▸ What needs to be done
Write out the entries below exactly. End with the line that contains "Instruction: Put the".

____ Available data

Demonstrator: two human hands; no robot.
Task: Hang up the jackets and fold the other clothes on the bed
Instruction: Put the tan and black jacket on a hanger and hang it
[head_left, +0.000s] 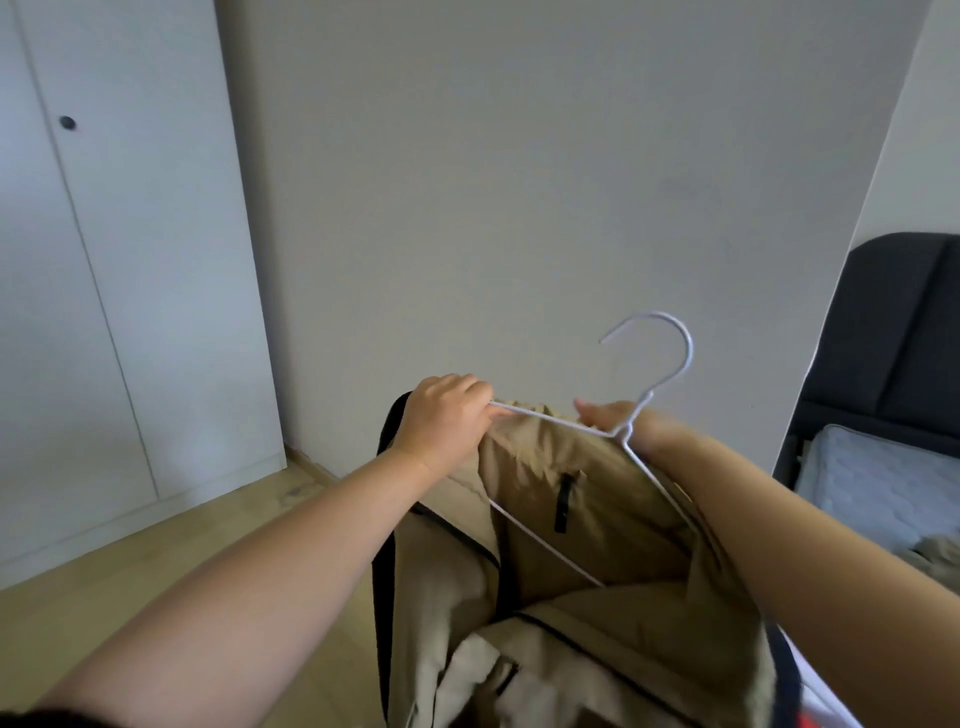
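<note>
Right now the white hanger (550, 415) sits inside the beige jacket (597, 525) at centre frame, hook pointing up. The left hand (447, 415) pinches its left tip and the right hand (615, 418) curls round its neck. The wardrobe (130, 260), at upper left, is nearer the left hand.

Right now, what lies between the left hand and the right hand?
In the head view, one arm of the white hanger spans from left hand to right hand, with the beige jacket collar bunched under it.
</note>
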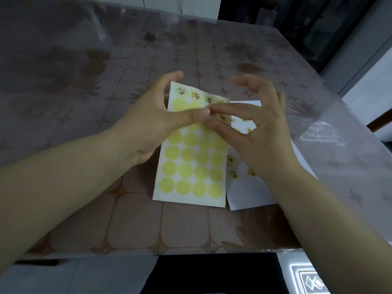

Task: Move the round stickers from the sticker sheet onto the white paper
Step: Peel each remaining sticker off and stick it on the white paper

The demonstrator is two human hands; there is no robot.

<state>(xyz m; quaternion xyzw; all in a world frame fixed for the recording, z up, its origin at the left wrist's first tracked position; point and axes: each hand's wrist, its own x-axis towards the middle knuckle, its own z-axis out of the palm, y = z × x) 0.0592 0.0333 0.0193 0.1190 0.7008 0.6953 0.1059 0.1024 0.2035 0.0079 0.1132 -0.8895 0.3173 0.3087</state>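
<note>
The sticker sheet (191, 166) lies on the table in the middle, mostly bare yellow circles, with a few printed round stickers (196, 95) left along its top row. My left hand (152, 122) grips the sheet's upper part, thumb pressed on top. My right hand (254, 128) pinches with thumb and forefinger at a sticker near the sheet's upper right; the sticker itself is hidden by the fingertips. The white paper (248, 192) lies to the right, partly under my right hand, carrying several printed stickers (232, 160).
The table (127, 225) wears a brown patterned cloth under a clear plastic cover. Its front edge runs just below the sheet and its right edge slants away past the white paper. A dark floor strip (212, 272) lies below.
</note>
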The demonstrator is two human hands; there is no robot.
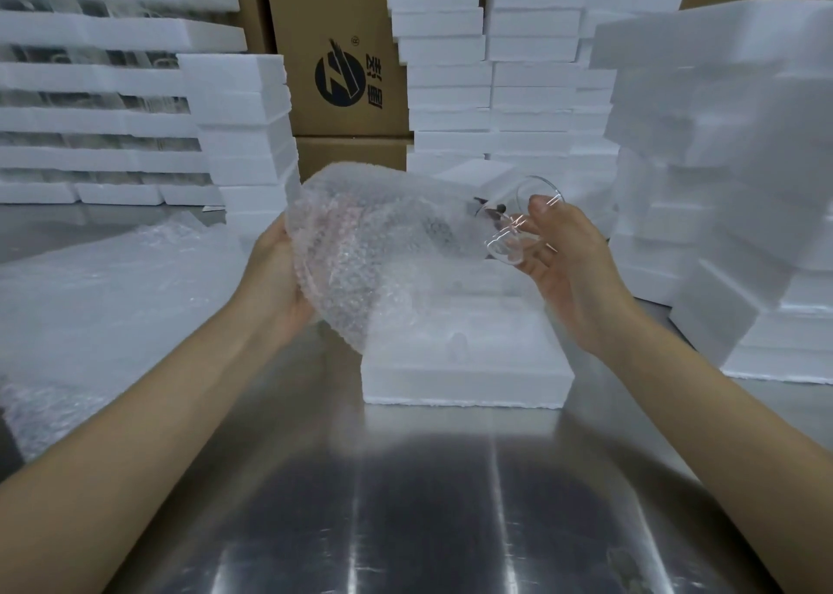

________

▸ Result below
Demonstrator: two human hands; no robot.
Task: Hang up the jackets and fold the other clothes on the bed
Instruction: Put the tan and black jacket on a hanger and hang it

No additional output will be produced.